[[ Data segment open ]]

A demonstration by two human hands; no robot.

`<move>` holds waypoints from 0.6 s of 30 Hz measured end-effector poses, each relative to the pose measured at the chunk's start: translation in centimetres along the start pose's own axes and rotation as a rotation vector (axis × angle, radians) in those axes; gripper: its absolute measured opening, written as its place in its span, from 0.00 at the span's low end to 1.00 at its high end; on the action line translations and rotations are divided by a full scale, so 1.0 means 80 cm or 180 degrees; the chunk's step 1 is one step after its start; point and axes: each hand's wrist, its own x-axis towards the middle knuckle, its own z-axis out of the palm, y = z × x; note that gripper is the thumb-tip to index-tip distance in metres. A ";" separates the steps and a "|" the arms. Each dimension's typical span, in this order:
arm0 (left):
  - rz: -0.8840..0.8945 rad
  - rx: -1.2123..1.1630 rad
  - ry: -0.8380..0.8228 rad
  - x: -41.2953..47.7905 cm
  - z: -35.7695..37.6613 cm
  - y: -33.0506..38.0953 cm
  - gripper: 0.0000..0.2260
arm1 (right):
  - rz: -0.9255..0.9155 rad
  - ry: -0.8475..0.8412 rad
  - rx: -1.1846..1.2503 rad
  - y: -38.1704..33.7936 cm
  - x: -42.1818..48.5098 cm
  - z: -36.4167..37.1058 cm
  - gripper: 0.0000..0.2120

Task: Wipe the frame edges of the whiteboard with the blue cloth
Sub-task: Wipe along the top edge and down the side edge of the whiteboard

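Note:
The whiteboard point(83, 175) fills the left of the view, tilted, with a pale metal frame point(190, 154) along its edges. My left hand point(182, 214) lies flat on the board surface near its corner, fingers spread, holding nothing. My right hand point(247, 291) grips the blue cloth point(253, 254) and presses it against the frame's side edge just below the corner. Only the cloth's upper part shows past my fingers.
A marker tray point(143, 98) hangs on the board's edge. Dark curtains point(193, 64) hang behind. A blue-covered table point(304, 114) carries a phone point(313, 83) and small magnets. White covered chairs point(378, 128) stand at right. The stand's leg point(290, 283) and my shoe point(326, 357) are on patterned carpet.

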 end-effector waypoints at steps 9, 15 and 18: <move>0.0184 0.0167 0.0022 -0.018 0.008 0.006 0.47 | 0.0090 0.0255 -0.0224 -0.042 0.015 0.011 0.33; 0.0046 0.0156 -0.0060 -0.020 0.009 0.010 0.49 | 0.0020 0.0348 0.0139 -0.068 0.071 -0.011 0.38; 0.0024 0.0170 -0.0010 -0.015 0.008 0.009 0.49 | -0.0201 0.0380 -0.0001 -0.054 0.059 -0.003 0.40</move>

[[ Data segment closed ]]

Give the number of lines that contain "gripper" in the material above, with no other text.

**Response box:** 3